# Task objective
From the data below, give the number of lines holding the word "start", with nothing else added.

# Recorded information
===

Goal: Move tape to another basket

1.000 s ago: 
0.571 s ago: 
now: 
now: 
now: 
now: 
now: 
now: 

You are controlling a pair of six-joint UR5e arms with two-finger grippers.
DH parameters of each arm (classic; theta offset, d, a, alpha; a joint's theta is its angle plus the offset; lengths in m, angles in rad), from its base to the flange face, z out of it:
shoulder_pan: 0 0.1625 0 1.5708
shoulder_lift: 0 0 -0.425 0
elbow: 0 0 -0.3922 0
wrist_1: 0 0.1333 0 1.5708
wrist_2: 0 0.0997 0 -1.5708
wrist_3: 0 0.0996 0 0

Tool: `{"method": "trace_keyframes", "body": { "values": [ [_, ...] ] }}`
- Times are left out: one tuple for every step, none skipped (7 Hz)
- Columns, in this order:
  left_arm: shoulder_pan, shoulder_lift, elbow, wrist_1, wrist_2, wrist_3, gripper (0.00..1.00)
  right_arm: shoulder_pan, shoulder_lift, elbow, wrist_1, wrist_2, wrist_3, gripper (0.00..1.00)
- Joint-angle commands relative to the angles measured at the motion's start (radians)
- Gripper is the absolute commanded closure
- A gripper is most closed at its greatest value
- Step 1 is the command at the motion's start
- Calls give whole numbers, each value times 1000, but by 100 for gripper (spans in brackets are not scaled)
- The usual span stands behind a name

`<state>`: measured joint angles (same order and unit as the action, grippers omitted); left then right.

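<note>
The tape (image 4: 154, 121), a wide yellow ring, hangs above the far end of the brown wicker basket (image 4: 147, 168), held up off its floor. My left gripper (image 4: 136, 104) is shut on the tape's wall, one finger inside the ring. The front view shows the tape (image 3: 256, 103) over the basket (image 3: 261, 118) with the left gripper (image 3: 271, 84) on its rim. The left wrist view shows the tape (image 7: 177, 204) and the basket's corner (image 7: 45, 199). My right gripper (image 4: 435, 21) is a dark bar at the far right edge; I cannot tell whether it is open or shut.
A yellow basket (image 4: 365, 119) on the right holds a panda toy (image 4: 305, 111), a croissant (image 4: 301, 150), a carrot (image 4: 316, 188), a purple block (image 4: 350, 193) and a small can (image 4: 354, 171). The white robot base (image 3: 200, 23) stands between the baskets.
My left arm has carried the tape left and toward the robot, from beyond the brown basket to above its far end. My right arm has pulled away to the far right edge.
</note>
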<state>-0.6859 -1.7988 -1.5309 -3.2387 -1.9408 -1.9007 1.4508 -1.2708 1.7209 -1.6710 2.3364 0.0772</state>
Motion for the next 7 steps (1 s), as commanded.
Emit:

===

# Solution to this problem
2